• [Directions for this task]:
Match the string "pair" against each line below, and copy every line that matches.

━━━ Available data ━━━

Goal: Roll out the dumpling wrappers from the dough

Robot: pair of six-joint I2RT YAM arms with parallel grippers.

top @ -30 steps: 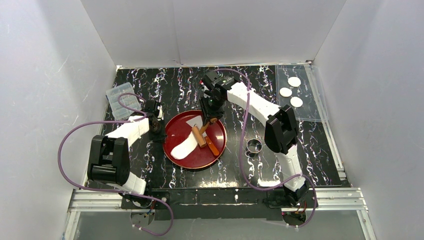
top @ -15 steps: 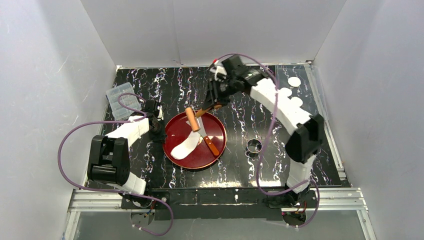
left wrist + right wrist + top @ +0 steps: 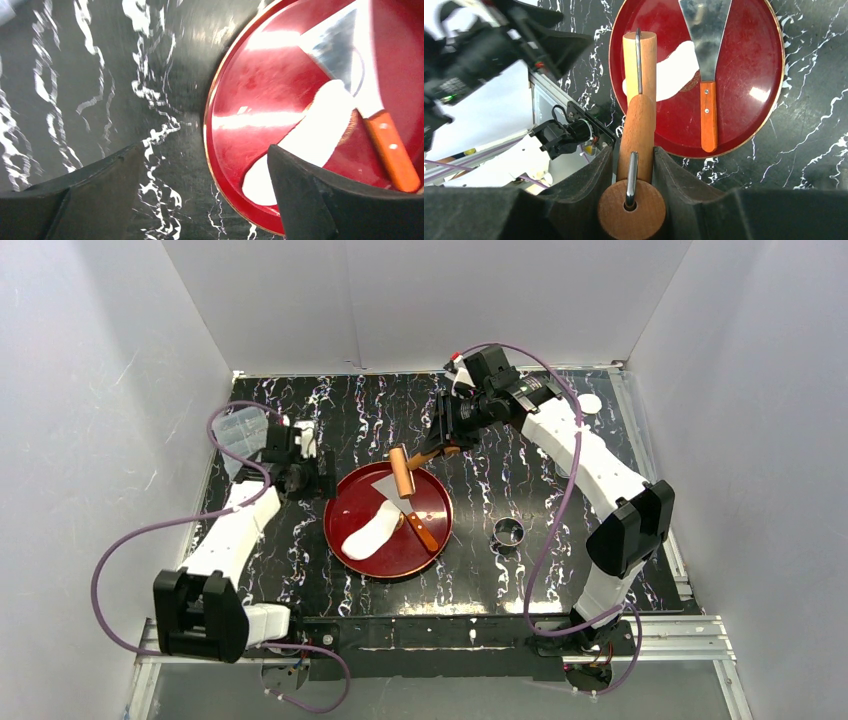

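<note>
Black marbled surface [image 3: 480,585] carries dough [image 3: 368,533] on a red plate [image 3: 345,495], left hand [image 3: 318,482] wide beside it, right hand [image 3: 436,445] gripping a rolling pin [image 3: 404,472] above.

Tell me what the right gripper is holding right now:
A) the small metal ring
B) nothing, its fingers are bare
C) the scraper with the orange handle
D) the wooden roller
D: in the right wrist view the right gripper is closed on the handle of the wooden roller, while the scraper lies on the red plate beside the dough.
</note>
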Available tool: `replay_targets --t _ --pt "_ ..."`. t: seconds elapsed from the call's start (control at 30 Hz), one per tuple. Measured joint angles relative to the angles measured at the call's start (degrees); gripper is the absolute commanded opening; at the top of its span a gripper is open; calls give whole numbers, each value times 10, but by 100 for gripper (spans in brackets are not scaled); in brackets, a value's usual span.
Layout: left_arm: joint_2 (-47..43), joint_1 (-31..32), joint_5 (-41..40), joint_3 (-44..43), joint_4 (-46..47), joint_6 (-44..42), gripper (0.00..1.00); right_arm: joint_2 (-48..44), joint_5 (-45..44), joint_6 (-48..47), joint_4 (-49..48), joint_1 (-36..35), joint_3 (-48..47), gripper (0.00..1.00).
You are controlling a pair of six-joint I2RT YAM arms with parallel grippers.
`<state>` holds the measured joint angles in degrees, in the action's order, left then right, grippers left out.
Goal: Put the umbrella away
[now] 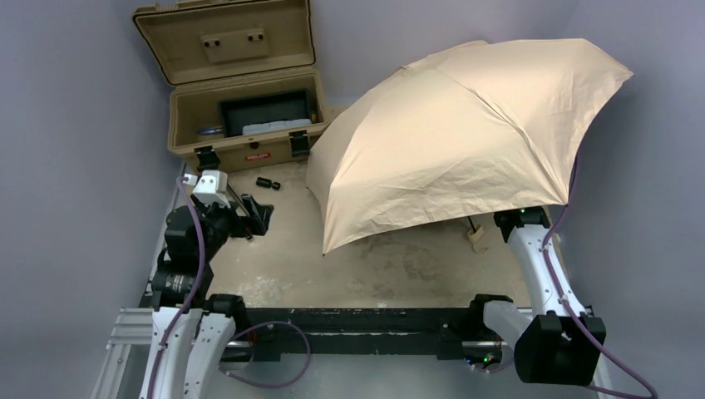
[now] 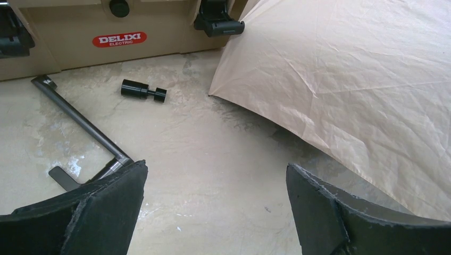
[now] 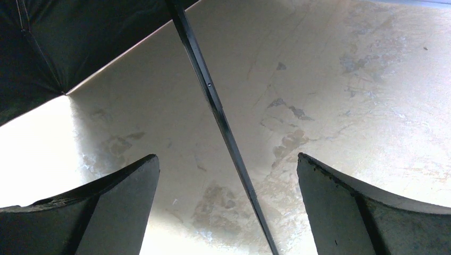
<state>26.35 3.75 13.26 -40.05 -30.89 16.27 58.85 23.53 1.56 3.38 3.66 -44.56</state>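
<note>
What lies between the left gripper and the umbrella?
Bare tabletop only, seen in the left wrist view: nothing separates the left gripper from the umbrella.

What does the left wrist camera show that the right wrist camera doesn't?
Only left wrist: the tan case front, a small black cylinder, a dark bent bar, and the umbrella, beige outside. Only right wrist: the canopy's dark underside and a thin dark rod. Both: mottled tabletop, and left tool and right tool each open, empty.

beige umbrella (image 1: 465, 133), tan case (image 1: 241, 87)
</note>
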Motion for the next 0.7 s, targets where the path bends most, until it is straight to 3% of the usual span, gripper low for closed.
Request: replay_targets --t 0.43,0.7 --pt "-1 0 10 0 1 0 100 -14 50 -52 0 0 11 99" --pt "-7 0 35 0 -5 44 100 -18 181 -220 66 -2 28 99"
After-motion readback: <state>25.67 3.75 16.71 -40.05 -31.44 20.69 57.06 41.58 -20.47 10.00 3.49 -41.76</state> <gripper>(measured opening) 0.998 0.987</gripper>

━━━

• [Output of the task]:
Robot: pair of six-joint I2RT YAM arms with parallel grippers.
You are controlling a pair of six-joint I2RT YAM arms with parallel grippers.

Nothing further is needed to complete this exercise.